TASK DIRECTIONS: Determine how many lines of the listing contain the word "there". The reply is that number alone.
━━━━━ MATERIAL PROVIDED ━━━━━
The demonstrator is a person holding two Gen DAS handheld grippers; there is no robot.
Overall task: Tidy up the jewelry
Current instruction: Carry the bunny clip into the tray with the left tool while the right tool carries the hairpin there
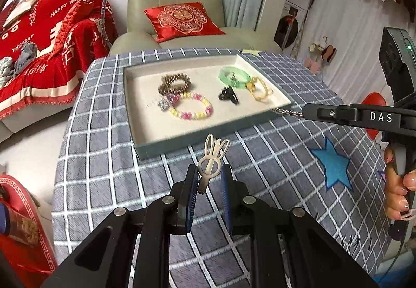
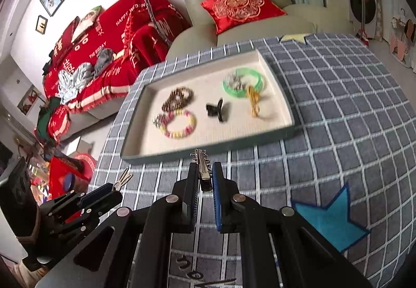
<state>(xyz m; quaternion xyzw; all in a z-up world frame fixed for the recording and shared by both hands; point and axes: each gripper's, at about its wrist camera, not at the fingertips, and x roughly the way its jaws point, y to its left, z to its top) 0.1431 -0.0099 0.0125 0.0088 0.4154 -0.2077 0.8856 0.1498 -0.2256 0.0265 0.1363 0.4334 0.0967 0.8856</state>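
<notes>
Left gripper clamps a cream bunny clip; right gripper pinches a silver hair clip, toothed edge clear only in right view, both just before tray.

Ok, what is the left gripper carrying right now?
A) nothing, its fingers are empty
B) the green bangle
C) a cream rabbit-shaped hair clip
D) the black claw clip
C: the left gripper pinches the cream rabbit-shaped hair clip between its fingers, short of the tray, while the green bangle and black claw clip lie in the tray.
</notes>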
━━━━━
TASK SOLUTION: 2